» Task
Only one span of the listing below should come back. It runs from the line with "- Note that" through the line with "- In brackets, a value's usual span", and each of its lines must be reproduced exactly.

☆ ☆ ☆ ☆ ☆ ☆ ☆

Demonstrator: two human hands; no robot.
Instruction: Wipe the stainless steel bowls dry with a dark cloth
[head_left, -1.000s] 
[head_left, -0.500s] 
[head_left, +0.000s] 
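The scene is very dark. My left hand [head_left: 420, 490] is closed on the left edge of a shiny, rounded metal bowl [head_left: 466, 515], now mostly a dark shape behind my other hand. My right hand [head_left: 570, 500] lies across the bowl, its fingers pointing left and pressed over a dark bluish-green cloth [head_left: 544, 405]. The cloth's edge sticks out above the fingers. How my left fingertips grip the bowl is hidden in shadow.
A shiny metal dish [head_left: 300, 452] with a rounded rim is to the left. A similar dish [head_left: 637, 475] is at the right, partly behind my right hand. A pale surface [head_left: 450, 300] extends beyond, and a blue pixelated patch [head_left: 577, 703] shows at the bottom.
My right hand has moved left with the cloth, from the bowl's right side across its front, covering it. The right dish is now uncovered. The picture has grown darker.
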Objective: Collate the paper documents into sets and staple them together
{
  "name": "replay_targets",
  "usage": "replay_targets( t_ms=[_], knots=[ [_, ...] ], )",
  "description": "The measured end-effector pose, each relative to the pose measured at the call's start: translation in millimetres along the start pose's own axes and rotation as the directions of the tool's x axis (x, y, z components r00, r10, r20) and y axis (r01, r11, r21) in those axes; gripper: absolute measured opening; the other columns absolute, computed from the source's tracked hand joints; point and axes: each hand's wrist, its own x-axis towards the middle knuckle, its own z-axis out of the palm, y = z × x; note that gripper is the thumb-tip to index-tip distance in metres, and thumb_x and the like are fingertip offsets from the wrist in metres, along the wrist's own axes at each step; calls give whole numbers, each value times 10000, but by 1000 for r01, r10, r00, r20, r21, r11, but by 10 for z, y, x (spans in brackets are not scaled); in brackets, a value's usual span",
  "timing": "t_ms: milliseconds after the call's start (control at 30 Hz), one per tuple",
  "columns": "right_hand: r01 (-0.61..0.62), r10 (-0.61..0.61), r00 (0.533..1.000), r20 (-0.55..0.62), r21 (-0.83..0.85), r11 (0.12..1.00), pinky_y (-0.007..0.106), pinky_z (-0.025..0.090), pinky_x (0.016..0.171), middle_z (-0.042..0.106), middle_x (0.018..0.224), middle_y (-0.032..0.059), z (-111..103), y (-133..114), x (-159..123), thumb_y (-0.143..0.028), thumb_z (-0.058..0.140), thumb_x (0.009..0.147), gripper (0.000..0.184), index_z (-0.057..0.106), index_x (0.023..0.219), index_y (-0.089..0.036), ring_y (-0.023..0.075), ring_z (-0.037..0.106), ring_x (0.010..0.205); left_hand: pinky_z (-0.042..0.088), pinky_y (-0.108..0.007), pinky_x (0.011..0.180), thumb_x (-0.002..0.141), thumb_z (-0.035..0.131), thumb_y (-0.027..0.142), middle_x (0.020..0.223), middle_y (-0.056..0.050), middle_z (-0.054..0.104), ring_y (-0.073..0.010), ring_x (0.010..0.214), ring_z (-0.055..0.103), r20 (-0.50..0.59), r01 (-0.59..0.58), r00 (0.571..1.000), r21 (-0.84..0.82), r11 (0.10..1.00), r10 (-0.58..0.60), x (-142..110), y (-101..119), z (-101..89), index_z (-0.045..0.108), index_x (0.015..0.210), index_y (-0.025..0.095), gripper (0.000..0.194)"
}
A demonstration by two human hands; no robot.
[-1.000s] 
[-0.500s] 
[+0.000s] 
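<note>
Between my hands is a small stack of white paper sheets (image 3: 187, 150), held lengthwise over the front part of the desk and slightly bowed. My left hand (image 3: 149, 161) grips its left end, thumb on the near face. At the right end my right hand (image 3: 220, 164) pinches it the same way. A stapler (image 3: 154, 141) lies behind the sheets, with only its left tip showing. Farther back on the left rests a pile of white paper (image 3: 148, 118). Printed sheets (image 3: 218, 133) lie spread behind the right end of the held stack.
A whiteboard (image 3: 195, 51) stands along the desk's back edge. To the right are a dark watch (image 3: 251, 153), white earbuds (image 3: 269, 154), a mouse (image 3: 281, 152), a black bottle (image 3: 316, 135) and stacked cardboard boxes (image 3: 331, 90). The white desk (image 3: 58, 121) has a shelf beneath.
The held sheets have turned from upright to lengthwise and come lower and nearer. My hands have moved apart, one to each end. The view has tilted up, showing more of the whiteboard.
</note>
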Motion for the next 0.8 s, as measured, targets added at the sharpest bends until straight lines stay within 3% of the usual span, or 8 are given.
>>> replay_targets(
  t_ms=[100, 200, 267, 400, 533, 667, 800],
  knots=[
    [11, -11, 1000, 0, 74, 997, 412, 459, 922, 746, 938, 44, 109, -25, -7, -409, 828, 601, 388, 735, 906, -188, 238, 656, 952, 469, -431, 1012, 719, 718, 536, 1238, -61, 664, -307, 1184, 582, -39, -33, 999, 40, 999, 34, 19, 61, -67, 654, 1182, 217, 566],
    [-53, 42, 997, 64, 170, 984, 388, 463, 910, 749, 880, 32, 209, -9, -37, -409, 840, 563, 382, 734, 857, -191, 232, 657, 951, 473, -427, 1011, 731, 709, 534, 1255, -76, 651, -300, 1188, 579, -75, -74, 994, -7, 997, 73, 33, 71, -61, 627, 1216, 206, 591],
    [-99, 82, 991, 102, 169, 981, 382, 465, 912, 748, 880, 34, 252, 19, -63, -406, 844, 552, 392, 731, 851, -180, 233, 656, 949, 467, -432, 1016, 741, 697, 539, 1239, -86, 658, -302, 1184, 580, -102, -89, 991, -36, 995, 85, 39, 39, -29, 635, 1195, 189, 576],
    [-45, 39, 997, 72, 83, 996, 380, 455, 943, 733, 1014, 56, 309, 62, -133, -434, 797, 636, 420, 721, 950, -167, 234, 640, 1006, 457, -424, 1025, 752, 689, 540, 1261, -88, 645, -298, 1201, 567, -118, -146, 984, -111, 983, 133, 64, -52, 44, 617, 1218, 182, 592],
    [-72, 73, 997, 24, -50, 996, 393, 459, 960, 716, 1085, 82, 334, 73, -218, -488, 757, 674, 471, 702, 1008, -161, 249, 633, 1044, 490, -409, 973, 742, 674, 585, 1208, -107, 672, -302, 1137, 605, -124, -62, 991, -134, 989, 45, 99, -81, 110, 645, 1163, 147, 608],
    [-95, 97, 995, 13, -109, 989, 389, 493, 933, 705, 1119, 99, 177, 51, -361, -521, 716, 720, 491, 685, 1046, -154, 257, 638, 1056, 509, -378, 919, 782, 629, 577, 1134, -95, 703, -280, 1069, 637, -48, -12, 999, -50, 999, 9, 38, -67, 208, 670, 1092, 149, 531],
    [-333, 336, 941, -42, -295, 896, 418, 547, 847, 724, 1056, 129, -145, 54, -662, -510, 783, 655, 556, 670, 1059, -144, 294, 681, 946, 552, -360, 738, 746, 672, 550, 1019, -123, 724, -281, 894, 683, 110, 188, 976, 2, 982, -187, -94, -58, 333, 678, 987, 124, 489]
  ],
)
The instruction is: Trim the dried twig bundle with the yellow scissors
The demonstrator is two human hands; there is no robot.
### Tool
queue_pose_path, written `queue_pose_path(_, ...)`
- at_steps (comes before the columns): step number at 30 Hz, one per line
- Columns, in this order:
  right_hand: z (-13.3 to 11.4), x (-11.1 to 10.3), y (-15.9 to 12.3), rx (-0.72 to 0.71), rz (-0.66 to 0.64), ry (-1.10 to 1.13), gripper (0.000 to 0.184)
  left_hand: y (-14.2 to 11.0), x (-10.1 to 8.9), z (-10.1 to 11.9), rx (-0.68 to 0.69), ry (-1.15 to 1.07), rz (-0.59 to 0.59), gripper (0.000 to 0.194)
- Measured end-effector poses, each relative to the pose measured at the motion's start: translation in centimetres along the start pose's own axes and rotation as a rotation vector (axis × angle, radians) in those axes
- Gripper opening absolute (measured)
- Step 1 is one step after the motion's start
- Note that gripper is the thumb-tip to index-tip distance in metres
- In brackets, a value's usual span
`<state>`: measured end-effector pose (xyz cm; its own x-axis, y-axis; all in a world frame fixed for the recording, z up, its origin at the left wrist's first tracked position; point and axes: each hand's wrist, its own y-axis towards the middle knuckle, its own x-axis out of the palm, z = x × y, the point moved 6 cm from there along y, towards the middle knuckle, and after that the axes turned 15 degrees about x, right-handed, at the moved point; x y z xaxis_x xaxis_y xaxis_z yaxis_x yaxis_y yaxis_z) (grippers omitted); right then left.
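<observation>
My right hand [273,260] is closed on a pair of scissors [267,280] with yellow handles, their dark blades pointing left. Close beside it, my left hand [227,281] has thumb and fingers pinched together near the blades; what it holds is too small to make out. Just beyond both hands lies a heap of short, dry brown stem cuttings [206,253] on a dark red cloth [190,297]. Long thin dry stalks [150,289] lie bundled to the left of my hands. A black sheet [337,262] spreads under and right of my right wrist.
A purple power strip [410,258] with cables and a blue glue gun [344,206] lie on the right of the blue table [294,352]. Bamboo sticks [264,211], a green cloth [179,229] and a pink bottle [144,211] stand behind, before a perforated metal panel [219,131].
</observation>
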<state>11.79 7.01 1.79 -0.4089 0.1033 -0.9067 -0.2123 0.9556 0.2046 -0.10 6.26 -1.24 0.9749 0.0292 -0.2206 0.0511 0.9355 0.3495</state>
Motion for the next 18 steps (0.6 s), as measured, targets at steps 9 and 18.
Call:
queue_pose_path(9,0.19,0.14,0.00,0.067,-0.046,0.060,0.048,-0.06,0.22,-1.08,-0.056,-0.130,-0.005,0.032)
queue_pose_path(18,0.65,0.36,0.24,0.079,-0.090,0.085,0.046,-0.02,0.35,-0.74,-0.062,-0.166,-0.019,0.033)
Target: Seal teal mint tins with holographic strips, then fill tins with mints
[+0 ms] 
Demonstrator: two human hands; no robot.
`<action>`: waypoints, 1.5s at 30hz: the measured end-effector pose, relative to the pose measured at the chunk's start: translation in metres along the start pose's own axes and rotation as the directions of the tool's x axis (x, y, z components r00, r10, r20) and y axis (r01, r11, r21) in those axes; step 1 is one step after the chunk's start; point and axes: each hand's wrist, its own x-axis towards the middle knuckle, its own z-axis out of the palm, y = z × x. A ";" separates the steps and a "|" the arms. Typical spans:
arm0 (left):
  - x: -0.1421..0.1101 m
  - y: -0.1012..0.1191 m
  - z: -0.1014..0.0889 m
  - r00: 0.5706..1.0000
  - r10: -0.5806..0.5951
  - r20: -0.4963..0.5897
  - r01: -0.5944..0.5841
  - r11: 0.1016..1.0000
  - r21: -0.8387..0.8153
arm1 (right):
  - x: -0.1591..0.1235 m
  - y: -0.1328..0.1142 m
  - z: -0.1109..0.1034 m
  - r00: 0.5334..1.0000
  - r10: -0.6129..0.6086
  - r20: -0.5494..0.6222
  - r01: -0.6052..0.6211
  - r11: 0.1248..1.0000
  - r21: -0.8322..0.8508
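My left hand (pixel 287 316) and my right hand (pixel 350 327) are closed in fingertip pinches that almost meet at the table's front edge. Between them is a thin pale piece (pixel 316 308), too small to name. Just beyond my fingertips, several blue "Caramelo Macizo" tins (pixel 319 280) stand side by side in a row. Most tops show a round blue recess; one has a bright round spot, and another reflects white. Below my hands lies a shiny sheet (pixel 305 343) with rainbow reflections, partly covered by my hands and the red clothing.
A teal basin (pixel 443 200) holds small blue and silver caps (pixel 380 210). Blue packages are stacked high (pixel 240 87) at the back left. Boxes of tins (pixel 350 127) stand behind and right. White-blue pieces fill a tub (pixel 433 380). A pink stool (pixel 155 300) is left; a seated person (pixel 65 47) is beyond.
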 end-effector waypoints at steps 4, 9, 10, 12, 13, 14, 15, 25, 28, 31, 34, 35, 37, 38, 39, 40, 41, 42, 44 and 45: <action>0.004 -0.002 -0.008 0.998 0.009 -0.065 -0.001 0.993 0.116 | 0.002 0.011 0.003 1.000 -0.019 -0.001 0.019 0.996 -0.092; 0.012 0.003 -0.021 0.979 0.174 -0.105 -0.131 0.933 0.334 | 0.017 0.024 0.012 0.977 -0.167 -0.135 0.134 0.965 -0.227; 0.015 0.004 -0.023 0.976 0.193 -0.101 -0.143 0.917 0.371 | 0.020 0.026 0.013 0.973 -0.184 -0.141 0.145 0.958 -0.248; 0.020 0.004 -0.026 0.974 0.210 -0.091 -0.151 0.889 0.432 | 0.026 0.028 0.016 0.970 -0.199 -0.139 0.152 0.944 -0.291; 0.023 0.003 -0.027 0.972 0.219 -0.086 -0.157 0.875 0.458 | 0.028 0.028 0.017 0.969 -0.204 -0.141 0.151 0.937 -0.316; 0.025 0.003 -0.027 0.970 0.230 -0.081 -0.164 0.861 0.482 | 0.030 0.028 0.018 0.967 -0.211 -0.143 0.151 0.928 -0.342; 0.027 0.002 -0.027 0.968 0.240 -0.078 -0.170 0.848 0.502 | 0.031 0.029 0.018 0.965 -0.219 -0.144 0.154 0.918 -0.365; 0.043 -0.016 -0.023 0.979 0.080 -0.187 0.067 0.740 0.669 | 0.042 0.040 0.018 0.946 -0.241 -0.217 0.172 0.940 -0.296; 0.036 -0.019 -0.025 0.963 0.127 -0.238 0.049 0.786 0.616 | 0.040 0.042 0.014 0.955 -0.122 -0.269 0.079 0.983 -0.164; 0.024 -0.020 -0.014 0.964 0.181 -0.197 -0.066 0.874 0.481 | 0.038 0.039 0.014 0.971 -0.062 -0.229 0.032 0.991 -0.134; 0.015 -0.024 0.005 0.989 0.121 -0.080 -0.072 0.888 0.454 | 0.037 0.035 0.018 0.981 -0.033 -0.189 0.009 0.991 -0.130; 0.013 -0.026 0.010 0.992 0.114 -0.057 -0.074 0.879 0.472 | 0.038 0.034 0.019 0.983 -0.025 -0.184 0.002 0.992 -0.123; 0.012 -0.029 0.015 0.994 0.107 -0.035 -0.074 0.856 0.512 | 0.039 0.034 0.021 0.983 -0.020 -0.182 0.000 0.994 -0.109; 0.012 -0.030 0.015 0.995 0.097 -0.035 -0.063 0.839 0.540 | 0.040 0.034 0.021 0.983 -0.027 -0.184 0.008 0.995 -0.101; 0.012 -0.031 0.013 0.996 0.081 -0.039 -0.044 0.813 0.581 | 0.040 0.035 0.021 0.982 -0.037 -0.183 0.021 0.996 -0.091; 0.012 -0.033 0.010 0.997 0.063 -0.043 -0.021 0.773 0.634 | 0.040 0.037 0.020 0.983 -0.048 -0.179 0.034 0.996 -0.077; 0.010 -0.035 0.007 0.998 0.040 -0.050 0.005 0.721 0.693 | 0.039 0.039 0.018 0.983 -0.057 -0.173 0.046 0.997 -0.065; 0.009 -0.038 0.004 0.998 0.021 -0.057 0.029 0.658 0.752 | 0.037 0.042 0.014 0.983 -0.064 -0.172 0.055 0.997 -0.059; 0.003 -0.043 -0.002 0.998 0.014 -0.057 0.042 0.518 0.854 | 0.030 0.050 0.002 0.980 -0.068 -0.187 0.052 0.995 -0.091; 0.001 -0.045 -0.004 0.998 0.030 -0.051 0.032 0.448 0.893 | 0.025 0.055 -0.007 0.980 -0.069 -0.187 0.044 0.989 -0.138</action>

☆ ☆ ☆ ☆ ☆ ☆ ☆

» Exercise answer
- Note that gripper is the thumb-tip to index-tip distance in metres
- In brackets, a value's usual span

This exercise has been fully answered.